Un traitement administré à la mère pendant la grossesse a permis de réduire une tumeur vasculaire fœtale grave et d’éviter une issue fatale, une première pour ce syndrome. Les équipes de Mulhouse et de Lyon soulignent l’importance de cette avancée et appellent à renforcer la recherche et le suivi des cas similaires.

La naissance d’Issa en novembre 2025 a marqué une étape importante pour la prise en charge anténatale des malformations vasculaires. Touché in utero par un syndrome de Kasabach–Merritt — une tumeur vasculaire agressive menaçant la coagulation et la respiration du fœtus — le nourrisson a bénéficié d’un protocole inédit : l’administration de Sirolimus à sa mère pendant la grossesse. Cette stratégie, conduite par des équipes pluridisciplinaires à Mulhouse et coordonnée avec le Centre de référence des anomalies vasculaires superficielles (CRMR AVS) des Hospices civils de Lyon, a permis de stabiliser et de réduire la masse tumorale avant la naissance, évitant une issue fatale.

Diagnostic et gravité de la situation

La tumeur a été repérée vers la fin du septième mois de grossesse à la maternité de Mulhouse, sous la forme d’une masse volumineuse au niveau du cou qui envahissait progressivement la base du visage. Ce type de lésion peut comprimer les voies respiratoires du fœtus et provoquer des troubles sévères de la coagulation. Le syndrome de Kasabach–Merritt se caractérise notamment par une consommation massive des plaquettes sanguines au sein de la tumeur, exposant le fœtus au risque d’hémorragies potentiellement fatales.

Face à une tuméfaction qui augmentait rapidement et à des signes de souffrance fœtale, les équipes médicales ont estimé que l’option thérapeutique devait être engagée rapidement. Les consultations pluridisciplinaires ont associé obstétriciens, pédiatres, hématologues et spécialistes des malformations vasculaires pour évaluer les risques, les bénéfices et la faisabilité d’un traitement anténatal.
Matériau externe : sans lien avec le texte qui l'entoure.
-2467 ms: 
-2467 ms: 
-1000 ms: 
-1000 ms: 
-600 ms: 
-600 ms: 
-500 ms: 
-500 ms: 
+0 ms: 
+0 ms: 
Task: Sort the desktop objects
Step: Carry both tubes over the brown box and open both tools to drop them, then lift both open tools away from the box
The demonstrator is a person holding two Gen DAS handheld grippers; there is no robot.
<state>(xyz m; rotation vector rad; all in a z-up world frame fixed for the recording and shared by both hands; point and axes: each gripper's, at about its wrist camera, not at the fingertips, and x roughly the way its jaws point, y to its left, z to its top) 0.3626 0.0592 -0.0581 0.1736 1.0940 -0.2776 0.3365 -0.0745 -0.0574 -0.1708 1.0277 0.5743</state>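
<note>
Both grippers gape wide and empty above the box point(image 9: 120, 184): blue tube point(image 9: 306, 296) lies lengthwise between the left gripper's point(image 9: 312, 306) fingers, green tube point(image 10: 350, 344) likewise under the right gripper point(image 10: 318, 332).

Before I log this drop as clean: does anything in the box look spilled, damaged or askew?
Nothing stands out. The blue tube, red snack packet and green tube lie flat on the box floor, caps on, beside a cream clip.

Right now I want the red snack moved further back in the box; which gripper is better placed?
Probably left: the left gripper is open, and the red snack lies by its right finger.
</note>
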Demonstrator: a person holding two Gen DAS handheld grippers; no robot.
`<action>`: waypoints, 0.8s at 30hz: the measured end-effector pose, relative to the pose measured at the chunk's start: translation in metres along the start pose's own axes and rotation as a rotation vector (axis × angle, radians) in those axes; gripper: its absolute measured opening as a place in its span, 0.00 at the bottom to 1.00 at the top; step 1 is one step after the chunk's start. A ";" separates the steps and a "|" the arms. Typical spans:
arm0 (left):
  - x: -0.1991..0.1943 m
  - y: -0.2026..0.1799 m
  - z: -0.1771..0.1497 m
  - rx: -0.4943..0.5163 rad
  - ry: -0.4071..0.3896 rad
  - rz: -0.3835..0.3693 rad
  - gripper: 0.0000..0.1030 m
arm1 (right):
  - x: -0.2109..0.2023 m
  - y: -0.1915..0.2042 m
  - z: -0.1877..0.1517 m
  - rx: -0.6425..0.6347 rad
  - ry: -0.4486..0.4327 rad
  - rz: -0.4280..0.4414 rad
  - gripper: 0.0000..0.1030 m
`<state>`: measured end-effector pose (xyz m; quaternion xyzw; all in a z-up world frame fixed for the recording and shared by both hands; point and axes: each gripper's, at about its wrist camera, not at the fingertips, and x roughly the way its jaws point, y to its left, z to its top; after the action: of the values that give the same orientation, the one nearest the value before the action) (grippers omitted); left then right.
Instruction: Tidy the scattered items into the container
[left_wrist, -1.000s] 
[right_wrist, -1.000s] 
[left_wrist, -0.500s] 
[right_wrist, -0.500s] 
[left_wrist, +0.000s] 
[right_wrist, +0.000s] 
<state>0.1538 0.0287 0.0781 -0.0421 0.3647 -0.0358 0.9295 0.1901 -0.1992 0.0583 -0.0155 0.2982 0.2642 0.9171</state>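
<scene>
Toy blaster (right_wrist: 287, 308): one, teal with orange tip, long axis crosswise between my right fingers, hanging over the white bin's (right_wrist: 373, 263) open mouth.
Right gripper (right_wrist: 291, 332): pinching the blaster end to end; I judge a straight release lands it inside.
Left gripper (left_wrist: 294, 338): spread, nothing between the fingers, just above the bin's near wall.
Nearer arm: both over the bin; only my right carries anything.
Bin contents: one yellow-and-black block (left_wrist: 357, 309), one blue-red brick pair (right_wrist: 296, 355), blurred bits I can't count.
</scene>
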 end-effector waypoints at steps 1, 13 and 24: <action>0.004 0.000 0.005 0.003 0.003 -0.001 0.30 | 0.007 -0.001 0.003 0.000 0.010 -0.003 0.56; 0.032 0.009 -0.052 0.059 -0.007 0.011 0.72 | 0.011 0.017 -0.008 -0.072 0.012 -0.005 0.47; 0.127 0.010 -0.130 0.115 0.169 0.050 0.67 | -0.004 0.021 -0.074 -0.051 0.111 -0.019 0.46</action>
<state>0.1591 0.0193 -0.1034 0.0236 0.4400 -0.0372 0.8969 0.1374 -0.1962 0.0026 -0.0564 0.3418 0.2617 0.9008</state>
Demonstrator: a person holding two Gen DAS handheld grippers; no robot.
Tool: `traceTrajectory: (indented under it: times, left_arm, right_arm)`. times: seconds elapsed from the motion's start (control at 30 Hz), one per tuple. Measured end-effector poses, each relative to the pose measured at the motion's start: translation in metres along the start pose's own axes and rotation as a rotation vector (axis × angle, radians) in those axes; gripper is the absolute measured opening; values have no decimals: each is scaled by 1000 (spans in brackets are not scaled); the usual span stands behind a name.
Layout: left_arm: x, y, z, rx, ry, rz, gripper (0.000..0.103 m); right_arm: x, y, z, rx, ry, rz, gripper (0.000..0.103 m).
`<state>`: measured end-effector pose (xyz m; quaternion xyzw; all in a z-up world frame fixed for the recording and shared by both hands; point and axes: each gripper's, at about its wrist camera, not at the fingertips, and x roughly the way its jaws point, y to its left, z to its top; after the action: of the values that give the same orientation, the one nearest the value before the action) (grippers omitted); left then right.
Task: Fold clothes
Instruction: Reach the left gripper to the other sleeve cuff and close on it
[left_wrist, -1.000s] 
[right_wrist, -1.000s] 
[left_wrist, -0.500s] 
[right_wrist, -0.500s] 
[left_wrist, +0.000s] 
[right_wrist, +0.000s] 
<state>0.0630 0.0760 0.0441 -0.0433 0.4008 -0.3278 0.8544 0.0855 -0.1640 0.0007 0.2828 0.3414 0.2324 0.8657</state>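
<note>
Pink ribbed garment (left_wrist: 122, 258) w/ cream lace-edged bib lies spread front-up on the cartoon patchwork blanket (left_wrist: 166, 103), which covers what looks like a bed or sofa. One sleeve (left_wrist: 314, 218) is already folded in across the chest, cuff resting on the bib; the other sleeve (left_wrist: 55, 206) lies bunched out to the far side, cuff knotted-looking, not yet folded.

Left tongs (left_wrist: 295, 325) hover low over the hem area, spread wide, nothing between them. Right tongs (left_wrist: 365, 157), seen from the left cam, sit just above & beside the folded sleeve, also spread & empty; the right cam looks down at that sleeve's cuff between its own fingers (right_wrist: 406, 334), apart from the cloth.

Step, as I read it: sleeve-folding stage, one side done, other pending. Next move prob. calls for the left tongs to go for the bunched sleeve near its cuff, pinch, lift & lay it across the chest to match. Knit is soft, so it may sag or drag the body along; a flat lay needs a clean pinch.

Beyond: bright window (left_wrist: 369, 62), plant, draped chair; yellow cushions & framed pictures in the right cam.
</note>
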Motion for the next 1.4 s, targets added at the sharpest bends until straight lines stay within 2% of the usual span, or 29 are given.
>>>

Pourquoi le Sirolimus ? Mécanismes et choix thérapeutique

Le Sirolimus est un inhibiteur de la voie mTOR, connu pour ses propriétés immunomodulatrices et antiangiogéniques. En limitant la prolifération des vaisseaux, il peut freiner la croissance de certaines malformations vasculaires. Dans le cas d’Issa, le CRMR AVS des Hospices civils de Lyon, qui dispose d’une expertise sur ces pathologies rares, a proposé d’utiliser le Sirolimus en anténatal car il peut traverser la barrière placentaire et atteindre le fœtus lorsqu’il est administré par voie orale à la mère.

Cette utilisation anténatale restait inédite pour le syndrome de Kasabach–Merritt : bien que des traitements par Sirolimus aient déjà été employés postnatally pour d’autres malformations vasculaires, c’était la première fois qu’on l’appliquait avant la naissance pour ce tableau clinique précis. L’équipe du professeur Laurent Guibaud a considéré que, compte tenu du risque élevé de décès in utero et de l’absence d’alternative efficace, il s’agissait d’une option justifiée et potentiellement salvatrice.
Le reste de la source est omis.